### About this exercise
Output the full listing that appears below, exactly as it is presented.

### Dataset section
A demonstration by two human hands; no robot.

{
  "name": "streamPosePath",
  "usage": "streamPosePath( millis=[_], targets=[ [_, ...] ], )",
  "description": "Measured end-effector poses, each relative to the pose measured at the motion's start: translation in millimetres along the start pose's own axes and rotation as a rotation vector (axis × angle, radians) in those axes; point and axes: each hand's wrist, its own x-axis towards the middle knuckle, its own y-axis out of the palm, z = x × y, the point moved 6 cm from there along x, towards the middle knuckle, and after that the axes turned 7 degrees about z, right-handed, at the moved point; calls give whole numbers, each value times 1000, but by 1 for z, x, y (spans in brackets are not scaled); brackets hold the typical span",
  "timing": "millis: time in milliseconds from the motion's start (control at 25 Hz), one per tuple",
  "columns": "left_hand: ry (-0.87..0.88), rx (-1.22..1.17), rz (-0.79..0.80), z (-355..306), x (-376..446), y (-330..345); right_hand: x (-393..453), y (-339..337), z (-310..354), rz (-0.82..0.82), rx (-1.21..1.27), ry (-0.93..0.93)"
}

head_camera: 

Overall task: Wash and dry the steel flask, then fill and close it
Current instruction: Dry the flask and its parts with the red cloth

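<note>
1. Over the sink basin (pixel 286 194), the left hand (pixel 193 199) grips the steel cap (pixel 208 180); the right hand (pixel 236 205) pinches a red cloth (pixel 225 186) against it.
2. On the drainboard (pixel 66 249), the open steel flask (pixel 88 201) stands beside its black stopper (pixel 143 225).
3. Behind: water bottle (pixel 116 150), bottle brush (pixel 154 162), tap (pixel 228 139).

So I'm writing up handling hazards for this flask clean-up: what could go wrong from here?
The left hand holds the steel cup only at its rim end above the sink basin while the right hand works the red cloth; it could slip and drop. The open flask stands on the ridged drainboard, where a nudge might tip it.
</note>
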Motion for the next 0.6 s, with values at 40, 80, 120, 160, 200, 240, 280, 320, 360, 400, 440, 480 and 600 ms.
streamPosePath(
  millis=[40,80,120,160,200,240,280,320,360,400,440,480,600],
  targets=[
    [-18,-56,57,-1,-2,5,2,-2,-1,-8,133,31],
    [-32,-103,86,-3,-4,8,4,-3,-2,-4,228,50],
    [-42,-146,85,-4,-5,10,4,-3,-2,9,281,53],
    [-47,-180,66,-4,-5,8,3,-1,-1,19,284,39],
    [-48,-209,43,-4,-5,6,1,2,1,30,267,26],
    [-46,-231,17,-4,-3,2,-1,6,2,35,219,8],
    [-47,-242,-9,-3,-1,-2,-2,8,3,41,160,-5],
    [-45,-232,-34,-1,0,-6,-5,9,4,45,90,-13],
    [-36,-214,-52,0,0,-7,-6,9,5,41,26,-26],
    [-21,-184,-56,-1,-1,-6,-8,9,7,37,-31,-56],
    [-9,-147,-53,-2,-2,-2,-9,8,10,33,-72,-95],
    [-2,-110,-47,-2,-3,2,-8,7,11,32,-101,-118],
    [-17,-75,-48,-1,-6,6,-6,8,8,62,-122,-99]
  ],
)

### Solved problem
A demonstration by two human hands; no robot.

{
  "name": "streamPosePath",
  "usage": "streamPosePath( millis=[_], targets=[ [_, ...] ], )",
  "description": "Measured end-effector poses, each relative to the pose measured at the motion's start: translation in millimetres along the start pose's own axes and rotation as a rotation vector (axis × angle, radians) in those axes; point and axes: each hand's wrist, its own x-axis towards the middle knuckle, its own y-axis out of the palm, z = x × y, the point moved 6 cm from there along x, towards the middle knuckle, and after that the axes turned 7 degrees about z, right-handed, at the moved point; calls give whole numbers, each value times 1000, but by 1 for z, x, y (spans in brackets are not scaled); brackets hold the typical span",
  "timing": "millis: time in milliseconds from the motion's start (control at 25 Hz), one per tuple",
  "columns": "left_hand: ry (-0.87..0.88), rx (-1.22..1.17), rz (-0.79..0.80), z (-355..306), x (-376..446), y (-330..345); right_hand: x (-393..453), y (-339..337), z (-310..354), rz (-0.82..0.82), rx (-1.21..1.27), ry (-0.93..0.93)"
}

head_camera: 

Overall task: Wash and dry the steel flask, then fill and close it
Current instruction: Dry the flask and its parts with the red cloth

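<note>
1. Over the sink basin (pixel 286 194), the left hand (pixel 193 199) grips the steel cap (pixel 208 180); the right hand (pixel 236 205) pinches a red cloth (pixel 225 186) against it.
2. On the drainboard (pixel 66 249), the open steel flask (pixel 88 201) stands beside its black stopper (pixel 143 225).
3. Behind: water bottle (pixel 116 150), bottle brush (pixel 154 162), tap (pixel 228 139).

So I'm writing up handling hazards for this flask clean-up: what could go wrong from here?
The left hand holds the steel cup only at its rim end above the sink basin while the right hand works the red cloth; it could slip and drop. The open flask stands on the ridged drainboard, where a nudge might tip it.
</note>
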Motion for the next 0.6 s, with values at 40, 80, 120, 160, 200, 240, 280, 320, 360, 400, 440, 480 and 600 ms.
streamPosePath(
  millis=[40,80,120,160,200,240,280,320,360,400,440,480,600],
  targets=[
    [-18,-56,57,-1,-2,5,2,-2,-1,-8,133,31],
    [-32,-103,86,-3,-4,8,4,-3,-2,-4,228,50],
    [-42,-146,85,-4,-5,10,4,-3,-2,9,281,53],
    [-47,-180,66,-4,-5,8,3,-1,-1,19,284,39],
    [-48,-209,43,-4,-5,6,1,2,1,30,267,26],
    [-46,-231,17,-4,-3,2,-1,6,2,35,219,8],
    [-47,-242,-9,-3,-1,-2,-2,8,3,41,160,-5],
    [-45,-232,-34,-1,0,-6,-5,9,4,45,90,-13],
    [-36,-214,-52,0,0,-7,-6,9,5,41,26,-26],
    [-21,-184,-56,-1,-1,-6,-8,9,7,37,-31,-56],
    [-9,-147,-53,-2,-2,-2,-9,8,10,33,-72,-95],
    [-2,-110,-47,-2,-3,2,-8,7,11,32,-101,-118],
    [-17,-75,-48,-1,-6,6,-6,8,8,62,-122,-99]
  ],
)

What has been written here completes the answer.